At last, a touch of reality! A semblance of humility, a realization that St Lucia has, “with little or no resources, diplomatic or otherwise,” no viable economy. We need help. Small islands cannot stand alone, but “if there is a willingness to support their growth and development, then small islands can be successful stories.” To add weight to his point Dr Anthony pointed out that “our 15-member Caribbean Community has a combined population of 17 million and an economy of about 89 billion US dollars. The US territory of Puerto Rico, itself part of the greater Caribbean, has a GDP of about 100 billion dollars.”

Dr Anthony quite rightly made the point that many small states are deceptively classed as “middle income” on the mere basis of per capita. A country the size of Saint Lucia should not be subjected to such a measuring tool for determining whether a state can stand on its own. This conviction is in stark contrast to Dr Anthony’s previous party political, opposition-at-all-costs approach to the national disasters that plagued the Stephenson King years. He even quoted Hurricane Tomas as a reason for leniency.

“Saint Lucia experienced one hurricane in 2010 that caused damage totaling nearly 30% of our GDP. One Category 2 hurricane, in one year. Our island and small states like ours are then forced to become even more indebted as we have to borrow to replace infrastructure such as arterial roads and bridges, without which our country’s economy would face further contraction.”

Gone and forgotten is the world leadership role previously so bombastically espoused.
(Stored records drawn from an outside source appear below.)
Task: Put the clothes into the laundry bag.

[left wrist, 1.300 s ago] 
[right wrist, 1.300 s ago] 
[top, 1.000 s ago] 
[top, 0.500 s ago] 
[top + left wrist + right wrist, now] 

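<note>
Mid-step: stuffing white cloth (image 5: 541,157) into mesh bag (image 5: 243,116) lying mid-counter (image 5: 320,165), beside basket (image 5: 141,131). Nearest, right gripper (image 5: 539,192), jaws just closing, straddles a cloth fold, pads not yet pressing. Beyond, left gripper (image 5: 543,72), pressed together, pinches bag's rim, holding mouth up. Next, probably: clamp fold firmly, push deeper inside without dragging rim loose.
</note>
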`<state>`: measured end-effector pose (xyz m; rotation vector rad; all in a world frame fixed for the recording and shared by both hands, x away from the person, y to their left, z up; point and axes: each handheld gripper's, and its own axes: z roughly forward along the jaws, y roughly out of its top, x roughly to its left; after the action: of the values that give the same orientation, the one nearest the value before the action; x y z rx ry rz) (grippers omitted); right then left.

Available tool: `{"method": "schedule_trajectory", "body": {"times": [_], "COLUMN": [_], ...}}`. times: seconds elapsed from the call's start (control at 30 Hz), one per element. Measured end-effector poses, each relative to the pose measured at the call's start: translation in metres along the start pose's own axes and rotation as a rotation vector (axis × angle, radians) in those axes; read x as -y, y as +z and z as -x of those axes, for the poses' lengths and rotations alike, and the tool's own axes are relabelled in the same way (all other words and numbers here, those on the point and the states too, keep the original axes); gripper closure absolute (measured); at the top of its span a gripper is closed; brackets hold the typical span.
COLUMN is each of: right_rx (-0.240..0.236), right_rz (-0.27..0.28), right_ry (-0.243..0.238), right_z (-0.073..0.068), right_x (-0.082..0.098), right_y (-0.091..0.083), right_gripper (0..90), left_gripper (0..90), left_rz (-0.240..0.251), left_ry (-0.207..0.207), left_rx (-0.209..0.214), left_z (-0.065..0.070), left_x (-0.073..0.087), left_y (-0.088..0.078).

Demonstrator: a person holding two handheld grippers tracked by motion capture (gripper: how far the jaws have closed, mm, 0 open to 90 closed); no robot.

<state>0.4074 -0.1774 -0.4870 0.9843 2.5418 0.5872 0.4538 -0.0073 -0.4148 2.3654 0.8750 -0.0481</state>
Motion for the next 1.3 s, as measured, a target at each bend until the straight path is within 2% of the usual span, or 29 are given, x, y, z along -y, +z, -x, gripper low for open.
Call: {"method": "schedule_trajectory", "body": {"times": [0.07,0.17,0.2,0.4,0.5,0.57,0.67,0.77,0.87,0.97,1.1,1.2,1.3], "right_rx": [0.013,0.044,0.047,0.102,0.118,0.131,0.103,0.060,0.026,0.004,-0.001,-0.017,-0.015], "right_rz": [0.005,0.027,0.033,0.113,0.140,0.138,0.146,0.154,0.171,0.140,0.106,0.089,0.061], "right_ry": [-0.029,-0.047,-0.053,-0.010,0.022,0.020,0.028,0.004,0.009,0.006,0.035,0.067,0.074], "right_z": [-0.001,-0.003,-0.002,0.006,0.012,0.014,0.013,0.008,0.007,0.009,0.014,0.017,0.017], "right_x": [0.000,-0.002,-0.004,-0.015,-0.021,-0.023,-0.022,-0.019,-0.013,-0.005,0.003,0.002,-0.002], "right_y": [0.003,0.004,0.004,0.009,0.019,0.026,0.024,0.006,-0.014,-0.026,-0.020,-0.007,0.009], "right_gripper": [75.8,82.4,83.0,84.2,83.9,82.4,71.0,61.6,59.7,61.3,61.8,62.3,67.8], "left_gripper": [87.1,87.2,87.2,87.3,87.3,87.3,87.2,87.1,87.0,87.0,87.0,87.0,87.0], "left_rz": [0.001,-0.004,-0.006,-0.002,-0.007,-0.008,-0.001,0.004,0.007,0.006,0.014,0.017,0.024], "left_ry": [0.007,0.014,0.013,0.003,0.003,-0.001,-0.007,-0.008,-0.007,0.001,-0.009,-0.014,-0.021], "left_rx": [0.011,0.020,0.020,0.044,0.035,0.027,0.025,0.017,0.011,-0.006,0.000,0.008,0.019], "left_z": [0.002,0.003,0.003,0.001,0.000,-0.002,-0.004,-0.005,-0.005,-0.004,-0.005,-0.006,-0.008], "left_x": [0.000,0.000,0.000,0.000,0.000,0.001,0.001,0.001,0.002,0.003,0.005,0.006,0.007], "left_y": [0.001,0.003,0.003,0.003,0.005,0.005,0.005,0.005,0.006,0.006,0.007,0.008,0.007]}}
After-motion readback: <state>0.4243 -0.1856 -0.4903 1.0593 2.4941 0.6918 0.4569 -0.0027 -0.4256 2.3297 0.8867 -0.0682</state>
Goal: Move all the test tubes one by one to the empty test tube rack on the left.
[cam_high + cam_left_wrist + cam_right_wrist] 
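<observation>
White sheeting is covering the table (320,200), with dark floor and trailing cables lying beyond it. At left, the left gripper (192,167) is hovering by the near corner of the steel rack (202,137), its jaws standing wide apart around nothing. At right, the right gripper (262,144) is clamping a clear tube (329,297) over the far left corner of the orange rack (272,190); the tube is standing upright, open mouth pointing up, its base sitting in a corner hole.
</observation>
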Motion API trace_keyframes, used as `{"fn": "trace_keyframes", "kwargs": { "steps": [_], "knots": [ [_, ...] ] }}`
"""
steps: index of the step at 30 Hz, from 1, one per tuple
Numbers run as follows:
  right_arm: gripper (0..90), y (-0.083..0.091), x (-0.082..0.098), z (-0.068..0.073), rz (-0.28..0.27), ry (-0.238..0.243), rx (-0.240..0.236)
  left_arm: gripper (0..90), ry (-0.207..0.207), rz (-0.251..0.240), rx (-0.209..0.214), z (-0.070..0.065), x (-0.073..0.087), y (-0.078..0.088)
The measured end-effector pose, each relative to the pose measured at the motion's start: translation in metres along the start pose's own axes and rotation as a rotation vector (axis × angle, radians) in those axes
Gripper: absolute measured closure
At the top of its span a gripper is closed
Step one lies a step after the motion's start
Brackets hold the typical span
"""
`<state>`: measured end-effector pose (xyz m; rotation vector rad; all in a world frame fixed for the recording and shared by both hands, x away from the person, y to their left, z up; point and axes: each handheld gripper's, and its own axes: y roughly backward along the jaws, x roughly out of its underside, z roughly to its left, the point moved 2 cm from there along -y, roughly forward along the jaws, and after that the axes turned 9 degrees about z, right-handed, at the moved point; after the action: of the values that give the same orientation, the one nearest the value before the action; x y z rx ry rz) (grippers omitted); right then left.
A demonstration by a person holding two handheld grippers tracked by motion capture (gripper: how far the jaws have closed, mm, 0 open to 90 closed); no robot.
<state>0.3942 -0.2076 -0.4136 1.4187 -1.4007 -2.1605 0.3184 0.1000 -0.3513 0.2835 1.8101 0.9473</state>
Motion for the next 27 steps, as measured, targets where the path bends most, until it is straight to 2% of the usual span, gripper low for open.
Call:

Instead, Dr Anthony paints a realistic, if pitiable, picture of island life. “We are further impacted by unilateral domestic measures implemented in major developed states that place no sensitivity to matters such as our dependence on tourism, making our destinations less desirable.” The world market place is becoming ever more aggressive, as indicated by “the emergence of countries of Asia, Africa and the Far East as competitors in global economic competition”—a competition that the Caribbean, by implication, cannot match.

Dr Anthony finally seemed to recognize how pitifully small and insignificant our problems are when ranged alongside world turmoil. “In the cacophony of regional conflicts that inevitably draw the attention and involvement of the major powers, the problems of survival of small countries in the environment of larger states, has become more and more intractable.”

If help from the big nations of the outside world is not forthcoming, Dr Anthony will turn to Africa for salvation. “We in Saint Lucia look forward to an enhanced cooperation with the countries of a continent from which a large proportion of our population finds its ancestry.” Does Dr Anthony really and truly believe that the bankrupt, corrupt countries of Africa have the will or the capacity to assist the Caribbean?

Uncharacteristically realistic, Dr Anthony painted a sad picture of a future that can only be brightened by help from abroad. Not a word was said about what Saint Lucians must do to pull themselves out of the morass they find themselves in.

Dr Anthony ended his speech on the usual mendicant note: “As is now well known, the traditional economic relations, under the auspices of the Commonwealth system, and then the African, Pacific and Caribbean institutional relationships in the context of our trade with Europe, are diminishing. We look forward to new avenues of relationships, a task in which the United Nations can be of great assistance.” Meanwhile Saint Lucians desperately hold their breath!